** ENTRIES SUPPLIED **
★ ★ ★ ★

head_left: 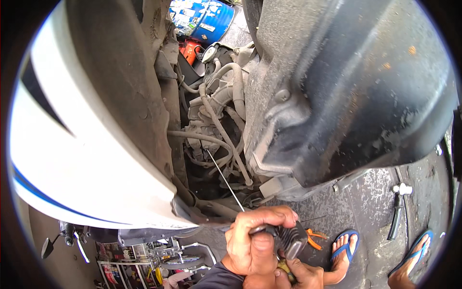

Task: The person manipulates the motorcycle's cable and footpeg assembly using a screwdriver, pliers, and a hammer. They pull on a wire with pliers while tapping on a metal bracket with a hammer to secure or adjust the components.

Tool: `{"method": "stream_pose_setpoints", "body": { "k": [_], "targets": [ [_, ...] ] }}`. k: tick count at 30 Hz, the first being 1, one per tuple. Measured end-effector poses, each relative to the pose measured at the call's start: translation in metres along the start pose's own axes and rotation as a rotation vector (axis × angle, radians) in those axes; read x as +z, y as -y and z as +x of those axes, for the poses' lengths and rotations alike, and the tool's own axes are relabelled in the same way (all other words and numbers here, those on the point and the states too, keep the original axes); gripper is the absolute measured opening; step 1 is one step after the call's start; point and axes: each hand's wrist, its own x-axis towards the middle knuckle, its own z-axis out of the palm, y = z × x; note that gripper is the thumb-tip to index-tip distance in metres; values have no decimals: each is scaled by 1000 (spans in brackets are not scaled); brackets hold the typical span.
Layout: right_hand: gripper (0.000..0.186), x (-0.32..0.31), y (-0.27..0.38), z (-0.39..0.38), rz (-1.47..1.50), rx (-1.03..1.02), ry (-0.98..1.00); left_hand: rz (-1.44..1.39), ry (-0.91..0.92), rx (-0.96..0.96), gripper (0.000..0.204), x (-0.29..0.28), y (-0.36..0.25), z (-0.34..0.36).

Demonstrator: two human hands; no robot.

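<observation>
My left hand [255, 245] is closed on a dark ridged tool [296, 241], from which a long thin metal rod [225, 178] runs up into dusty hoses [211, 108] and fittings [199, 137] inside a vehicle. Just below, my right hand [308, 274] grips a yellow part [284, 269] at the tool's lower end, partly hidden by fingers. A white body panel [86, 144] with a blue stripe flanks the opening on the left; a dirty black housing [365, 82] flanks it on the right.
Orange-handled pliers [315, 238] and a hammer [399, 207] lie on the dark floor [365, 212], near two feet in blue flip-flops [345, 248]. A blue drum [202, 21] and red object [190, 50] show beyond the opening. A bicycle-like frame and rack [144, 262] stand lower left.
</observation>
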Motion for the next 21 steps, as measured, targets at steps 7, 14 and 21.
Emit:
{"method": "stream_pose_setpoints", "body": {
  "k": [7, 14, 21],
  "targets": [
    [37, -11, 10, 8, -110, -32, 10, 6, -42, 24, 42, 1, 4, 8],
    [31, -31, 7, 27, 862, 800, 455, 6, -70, 51, 44, -1, 9, 2],
    [40, -25, 33, 13, -95, 179, 208, 39, -122, 37, 42, 10, 3, 4]
  ]
}}
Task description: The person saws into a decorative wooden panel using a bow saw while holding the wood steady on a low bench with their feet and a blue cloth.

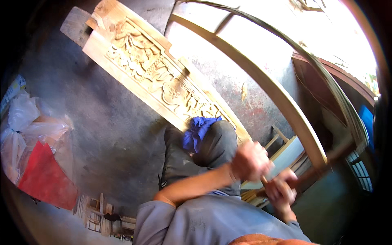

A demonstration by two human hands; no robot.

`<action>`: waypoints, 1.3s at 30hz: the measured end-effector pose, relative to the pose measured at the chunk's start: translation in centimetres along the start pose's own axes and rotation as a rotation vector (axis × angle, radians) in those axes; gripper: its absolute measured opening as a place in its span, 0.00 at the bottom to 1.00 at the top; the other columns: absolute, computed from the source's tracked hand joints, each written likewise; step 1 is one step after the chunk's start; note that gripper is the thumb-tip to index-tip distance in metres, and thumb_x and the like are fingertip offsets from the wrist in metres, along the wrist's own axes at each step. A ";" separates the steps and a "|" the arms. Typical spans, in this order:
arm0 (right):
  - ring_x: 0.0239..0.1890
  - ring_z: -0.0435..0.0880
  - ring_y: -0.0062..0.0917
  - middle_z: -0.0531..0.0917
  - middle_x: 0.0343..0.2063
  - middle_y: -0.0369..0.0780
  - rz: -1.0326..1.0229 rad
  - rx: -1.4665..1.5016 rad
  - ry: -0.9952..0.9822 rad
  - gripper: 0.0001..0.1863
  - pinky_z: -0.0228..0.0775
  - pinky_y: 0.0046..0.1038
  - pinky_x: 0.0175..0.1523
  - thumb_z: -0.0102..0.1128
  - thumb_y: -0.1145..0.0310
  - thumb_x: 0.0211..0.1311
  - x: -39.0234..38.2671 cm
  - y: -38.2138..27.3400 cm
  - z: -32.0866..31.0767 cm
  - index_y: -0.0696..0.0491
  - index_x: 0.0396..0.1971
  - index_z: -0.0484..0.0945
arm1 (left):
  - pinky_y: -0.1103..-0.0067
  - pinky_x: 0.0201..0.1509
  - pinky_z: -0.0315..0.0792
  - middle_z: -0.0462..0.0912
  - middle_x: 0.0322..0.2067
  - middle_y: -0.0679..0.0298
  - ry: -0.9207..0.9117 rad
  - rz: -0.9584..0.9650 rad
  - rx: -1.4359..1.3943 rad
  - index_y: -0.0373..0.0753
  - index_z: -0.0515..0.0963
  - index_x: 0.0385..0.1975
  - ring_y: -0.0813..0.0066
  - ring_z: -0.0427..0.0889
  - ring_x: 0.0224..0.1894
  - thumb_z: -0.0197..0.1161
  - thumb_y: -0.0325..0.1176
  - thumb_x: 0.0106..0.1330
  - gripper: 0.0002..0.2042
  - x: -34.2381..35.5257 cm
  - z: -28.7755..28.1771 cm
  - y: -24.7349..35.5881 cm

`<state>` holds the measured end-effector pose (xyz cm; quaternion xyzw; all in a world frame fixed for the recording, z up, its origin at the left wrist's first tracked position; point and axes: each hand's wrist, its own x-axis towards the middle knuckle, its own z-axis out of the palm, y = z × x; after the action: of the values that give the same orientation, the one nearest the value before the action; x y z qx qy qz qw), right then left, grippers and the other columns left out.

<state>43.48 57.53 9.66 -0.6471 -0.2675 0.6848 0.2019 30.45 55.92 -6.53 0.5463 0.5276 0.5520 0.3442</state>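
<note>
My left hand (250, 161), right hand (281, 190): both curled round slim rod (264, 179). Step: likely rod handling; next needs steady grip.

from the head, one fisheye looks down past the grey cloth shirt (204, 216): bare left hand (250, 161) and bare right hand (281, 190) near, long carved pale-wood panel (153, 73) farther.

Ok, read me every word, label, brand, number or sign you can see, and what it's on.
None can be read.
Coloured package, far left: any print is too small and blurred.
Carved wooden board: relief carving, no legible lettering.
</note>
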 end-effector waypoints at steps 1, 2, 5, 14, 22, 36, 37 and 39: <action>0.11 0.62 0.18 0.66 0.11 0.32 -0.032 -0.075 0.022 0.13 0.55 0.24 0.17 0.60 0.65 0.71 -3.0 -1.6 -0.6 0.51 0.29 0.67 | 0.67 0.25 0.57 0.64 0.15 0.67 0.005 -0.013 -0.031 0.50 0.69 0.13 0.66 0.67 0.20 0.63 0.41 0.57 0.14 -0.3 0.5 3.6; 0.10 0.63 0.19 0.65 0.08 0.32 -0.072 -0.079 0.034 0.13 0.55 0.25 0.17 0.59 0.64 0.71 -4.6 -2.7 0.0 0.50 0.27 0.67 | 0.67 0.25 0.57 0.62 0.15 0.67 0.017 -0.009 -0.066 0.50 0.68 0.13 0.66 0.67 0.20 0.63 0.41 0.58 0.15 -0.1 0.5 5.0; 0.11 0.64 0.19 0.68 0.11 0.33 -0.113 -0.037 -0.038 0.10 0.56 0.25 0.17 0.59 0.68 0.74 -0.6 0.1 -0.1 0.52 0.32 0.69 | 0.64 0.30 0.61 0.65 0.16 0.61 0.066 0.008 -0.062 0.47 0.65 0.12 0.63 0.67 0.22 0.62 0.40 0.62 0.18 -0.5 0.4 0.8; 0.14 0.66 0.17 0.71 0.18 0.32 0.003 -0.024 0.055 0.05 0.56 0.23 0.17 0.62 0.72 0.69 18.3 5.8 8.7 0.56 0.36 0.76 | 0.61 0.32 0.69 0.77 0.18 0.60 -0.063 0.043 0.335 0.46 0.73 0.13 0.57 0.78 0.25 0.64 0.37 0.60 0.14 1.9 -4.4 -18.7; 0.11 0.65 0.18 0.69 0.11 0.32 -0.046 -0.115 -0.088 0.25 0.57 0.24 0.20 0.66 0.55 0.69 -4.4 -1.9 -1.7 0.47 0.18 0.64 | 0.68 0.27 0.59 0.66 0.17 0.67 -0.013 0.013 -0.062 0.51 0.68 0.13 0.67 0.68 0.21 0.64 0.40 0.57 0.14 -1.2 1.4 3.0; 0.13 0.65 0.17 0.68 0.12 0.31 0.097 -0.053 -0.025 0.22 0.55 0.25 0.19 0.69 0.62 0.69 0.8 0.7 -1.5 0.51 0.17 0.70 | 0.66 0.30 0.63 0.71 0.18 0.66 -0.020 0.004 -0.045 0.51 0.73 0.14 0.66 0.73 0.23 0.63 0.41 0.57 0.12 -0.7 0.7 -0.8; 0.12 0.65 0.18 0.67 0.10 0.32 0.034 -0.077 -0.038 0.23 0.56 0.25 0.18 0.67 0.60 0.70 -1.4 -0.9 -2.1 0.51 0.17 0.69 | 0.67 0.29 0.62 0.69 0.18 0.66 -0.070 0.004 -0.039 0.50 0.71 0.13 0.67 0.71 0.23 0.63 0.43 0.61 0.15 -0.7 1.4 2.9; 0.11 0.65 0.19 0.67 0.10 0.32 -0.056 -0.080 -0.083 0.21 0.58 0.25 0.18 0.64 0.60 0.72 -3.3 -2.1 -2.8 0.52 0.20 0.70 | 0.68 0.29 0.62 0.66 0.18 0.65 -0.106 0.027 -0.014 0.50 0.68 0.13 0.67 0.70 0.23 0.63 0.45 0.65 0.19 -0.6 1.8 3.8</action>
<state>46.39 57.39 13.51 -0.6181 -0.3207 0.6938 0.1838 33.03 54.94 -3.30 0.5794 0.4974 0.5305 0.3680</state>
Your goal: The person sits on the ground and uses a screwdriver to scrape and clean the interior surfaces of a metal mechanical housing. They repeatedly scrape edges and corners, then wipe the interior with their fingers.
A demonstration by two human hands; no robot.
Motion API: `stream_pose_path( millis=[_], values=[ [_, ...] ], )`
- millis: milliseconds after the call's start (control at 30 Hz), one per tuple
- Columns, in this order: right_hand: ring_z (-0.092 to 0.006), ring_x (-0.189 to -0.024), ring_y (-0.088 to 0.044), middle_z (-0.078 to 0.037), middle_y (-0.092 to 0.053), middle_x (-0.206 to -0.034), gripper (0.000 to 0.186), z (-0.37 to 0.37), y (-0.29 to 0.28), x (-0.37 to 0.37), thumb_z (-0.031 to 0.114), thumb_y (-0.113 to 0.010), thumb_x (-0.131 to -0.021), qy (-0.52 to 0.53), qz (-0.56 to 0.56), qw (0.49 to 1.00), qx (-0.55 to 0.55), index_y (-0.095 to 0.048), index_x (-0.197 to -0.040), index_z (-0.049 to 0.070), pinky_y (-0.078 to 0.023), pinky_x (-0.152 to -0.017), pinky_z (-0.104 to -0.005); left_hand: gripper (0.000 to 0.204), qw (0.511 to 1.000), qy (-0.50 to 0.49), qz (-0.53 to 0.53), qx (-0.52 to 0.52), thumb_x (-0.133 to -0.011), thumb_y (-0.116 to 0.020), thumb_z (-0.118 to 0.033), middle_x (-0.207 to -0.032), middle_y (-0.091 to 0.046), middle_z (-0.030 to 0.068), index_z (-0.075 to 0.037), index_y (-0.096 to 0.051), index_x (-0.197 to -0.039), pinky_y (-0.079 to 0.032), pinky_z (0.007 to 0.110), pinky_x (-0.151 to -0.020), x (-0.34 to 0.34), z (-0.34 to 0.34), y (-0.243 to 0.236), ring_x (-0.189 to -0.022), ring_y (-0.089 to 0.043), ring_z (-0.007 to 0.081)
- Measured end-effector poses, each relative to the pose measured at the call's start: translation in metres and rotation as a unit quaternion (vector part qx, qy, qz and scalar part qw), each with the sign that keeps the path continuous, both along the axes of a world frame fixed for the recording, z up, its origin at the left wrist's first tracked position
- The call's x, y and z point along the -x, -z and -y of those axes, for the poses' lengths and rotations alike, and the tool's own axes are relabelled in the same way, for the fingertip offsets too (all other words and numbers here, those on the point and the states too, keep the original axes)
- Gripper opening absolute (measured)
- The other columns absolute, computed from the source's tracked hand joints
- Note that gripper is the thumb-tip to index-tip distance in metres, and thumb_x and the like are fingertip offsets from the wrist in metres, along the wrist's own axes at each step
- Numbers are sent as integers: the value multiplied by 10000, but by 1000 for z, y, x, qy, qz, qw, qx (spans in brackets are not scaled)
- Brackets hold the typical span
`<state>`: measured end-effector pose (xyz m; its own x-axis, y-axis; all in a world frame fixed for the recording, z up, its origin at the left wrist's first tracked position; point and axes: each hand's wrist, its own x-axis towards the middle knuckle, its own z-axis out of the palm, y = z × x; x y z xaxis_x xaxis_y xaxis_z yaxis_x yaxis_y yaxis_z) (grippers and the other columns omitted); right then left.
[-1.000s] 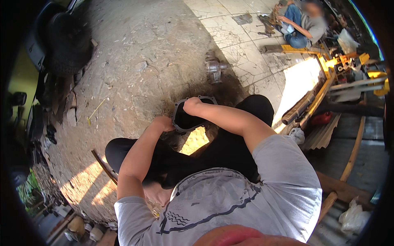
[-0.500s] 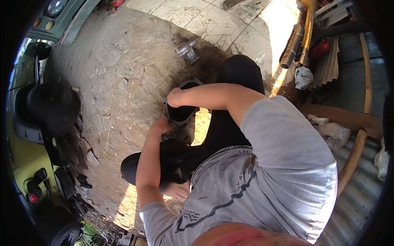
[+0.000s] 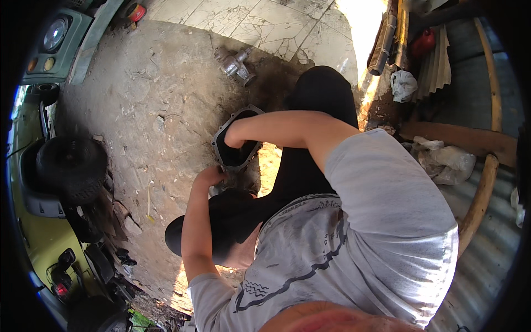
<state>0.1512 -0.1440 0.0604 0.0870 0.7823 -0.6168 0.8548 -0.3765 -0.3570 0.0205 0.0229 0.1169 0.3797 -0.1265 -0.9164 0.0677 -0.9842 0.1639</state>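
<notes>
In front of my knees a hollow metal housing [image 3: 217, 145] with a flanged rim and bolt holes stands with its dark mouth facing up. My right hand [image 3: 234, 137] reaches down into that mouth, its fingers lost in the dark interior. Just outside the near rim is my left hand [image 3: 210, 176], low beside the housing's lower side. Its fingers point toward the housing and are mostly hidden, so whether they grip it does not show. Farther off, a silvery metal casting [image 3: 235, 65] with tube-like ends lies on the ground.
Rough concrete floor [image 3: 160, 94] surrounds the housing, with cracked tiles [image 3: 276, 27] beyond. A green vehicle with a large tyre [image 3: 72, 166] stands at left. A red tin [image 3: 135, 12] sits at the far left. Pipes [image 3: 384, 44], a white plastic bag [image 3: 403, 86] and corrugated sheets [image 3: 434, 63] are at right.
My right hand has gone from the housing's rim farther into its mouth. My left hand has drawn slightly back from the near rim. The whole view has shifted a little.
</notes>
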Motion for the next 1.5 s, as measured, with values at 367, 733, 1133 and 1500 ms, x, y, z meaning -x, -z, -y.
stream_pose_path(
  millis=[367, 733, 1133, 1500],
  values=[
    [-429, -996, -679, -273, -707, -1020, 339, 151, -89, -174, 225, -578, -829, 467, 75, 864, -172, -738, -975, -36, -534, -834, -504, 697, 991, 50, 62, -108, -930, -539, -647, -1229, -699, 209, -26, -713, -1193, -517, 473, -987, -3, 9, -9, -1182, -649, 376],
    [-377, -1085, -673, -174, -709, -1194, 306, 271, 113, -118, 174, -540, -994, 327, 63, 924, 185, -749, -1159, 24, -571, -917, -479, 606, 985, 91, 41, -138, -963, -523, -620, -1268, -707, 111, -104, -754, -1179, -519, 464, -992, -18, 31, 7, -1209, -652, 317],
    [-370, -1427, -389, -135, -499, -1494, 392, 212, 101, -64, 273, -595, -963, 720, 18, 685, 108, -678, -1307, 103, -400, -1127, -516, 618, 982, 103, 46, -152, -949, -533, -643, -1167, -738, 133, -88, -782, -1064, -543, 449, -943, -15, 32, 6, -1132, -692, 311],
    [-325, -1290, -513, -111, -595, -1334, 343, 140, 148, -65, 175, -535, -942, 435, 114, 892, -46, -714, -1234, 148, -467, -1030, -499, 797, 985, 51, 94, -137, -927, -579, -627, -1147, -715, 222, 92, -587, -1272, -542, 449, -955, 1, 32, -7, -1091, -697, 362]
  ],
)
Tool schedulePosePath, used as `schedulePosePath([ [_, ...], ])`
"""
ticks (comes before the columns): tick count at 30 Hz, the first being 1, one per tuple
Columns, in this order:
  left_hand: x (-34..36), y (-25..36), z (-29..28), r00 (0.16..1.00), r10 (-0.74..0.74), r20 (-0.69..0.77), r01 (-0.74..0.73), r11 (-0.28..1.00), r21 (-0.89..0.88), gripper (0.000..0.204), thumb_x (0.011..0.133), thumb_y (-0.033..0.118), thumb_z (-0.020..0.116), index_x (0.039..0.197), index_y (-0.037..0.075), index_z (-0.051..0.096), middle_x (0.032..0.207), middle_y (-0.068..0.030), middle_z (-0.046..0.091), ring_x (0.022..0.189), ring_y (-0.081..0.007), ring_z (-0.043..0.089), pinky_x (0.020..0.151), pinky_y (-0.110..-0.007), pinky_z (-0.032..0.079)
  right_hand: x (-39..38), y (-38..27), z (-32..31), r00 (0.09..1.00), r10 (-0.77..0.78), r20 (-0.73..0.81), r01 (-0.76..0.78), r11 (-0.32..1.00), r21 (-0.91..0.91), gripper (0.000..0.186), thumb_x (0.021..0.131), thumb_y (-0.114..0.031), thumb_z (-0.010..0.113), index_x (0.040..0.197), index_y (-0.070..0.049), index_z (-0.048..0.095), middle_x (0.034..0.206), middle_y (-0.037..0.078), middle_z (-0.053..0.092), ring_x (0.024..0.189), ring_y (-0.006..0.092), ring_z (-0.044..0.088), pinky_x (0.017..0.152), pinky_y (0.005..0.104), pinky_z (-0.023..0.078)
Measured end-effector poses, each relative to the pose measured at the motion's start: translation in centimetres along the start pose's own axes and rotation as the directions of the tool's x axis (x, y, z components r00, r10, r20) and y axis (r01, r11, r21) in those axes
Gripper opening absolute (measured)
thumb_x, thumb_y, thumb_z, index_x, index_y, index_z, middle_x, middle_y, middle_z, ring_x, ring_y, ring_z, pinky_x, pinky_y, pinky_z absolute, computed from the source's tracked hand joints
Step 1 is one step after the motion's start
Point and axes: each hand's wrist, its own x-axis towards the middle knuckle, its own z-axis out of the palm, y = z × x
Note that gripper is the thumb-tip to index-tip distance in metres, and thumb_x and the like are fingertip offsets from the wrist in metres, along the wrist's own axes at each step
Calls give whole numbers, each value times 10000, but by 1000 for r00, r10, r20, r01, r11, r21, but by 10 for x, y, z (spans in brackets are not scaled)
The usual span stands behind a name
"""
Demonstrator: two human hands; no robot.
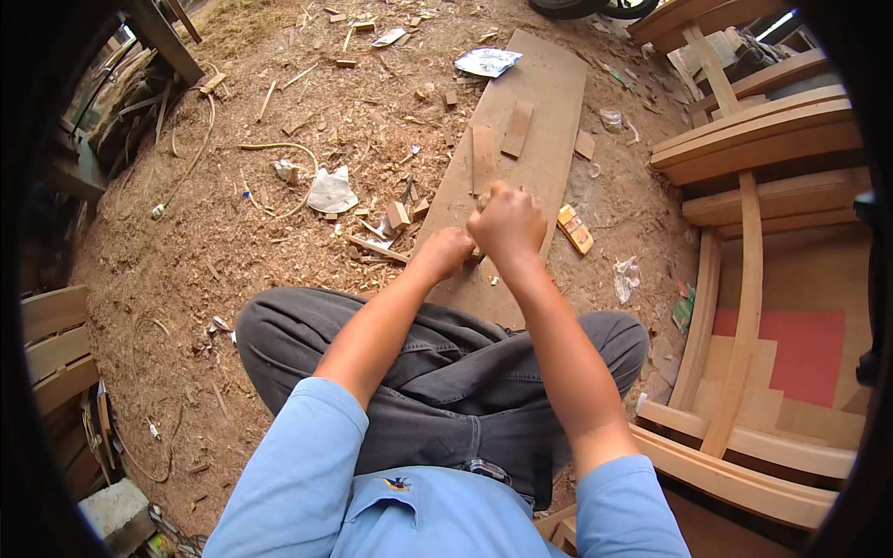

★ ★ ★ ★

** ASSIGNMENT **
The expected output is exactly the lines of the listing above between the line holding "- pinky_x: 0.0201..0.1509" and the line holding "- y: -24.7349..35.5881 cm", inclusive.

** EXERCISE RESULT **
  - pinky_x: 0.0201..0.1509
  - pinky_z: -0.0315..0.0792
  - middle_z: -0.0462..0.0912
  - middle_x: 0.0322..0.2067
  - middle_y: -0.0679..0.0298
  - ry: -0.9207..0.9117 rad
  - rz: -0.9584..0.9650 rad
  - rx: -1.4359..1.3943 rad
  - index_y: -0.0373..0.0753
  - index_z: -0.0515..0.0963
  - index_x: 0.0385..0.1975
  - ring_y: -0.0813..0.0066
  - ring_z: -0.0427..0.0889
  - ring_x: 0.0224..0.1894
  - thumb_z: -0.0197..0.1161
  - thumb_y: -0.0325..0.1176
  - thumb_x: 0.0106..0.1330
  - gripper: 0.0002..0.2042
  - x: -34.2381..35.5257 cm
  - z: -28.7755..28.1771 cm
  - y: -24.7349..35.5881 cm

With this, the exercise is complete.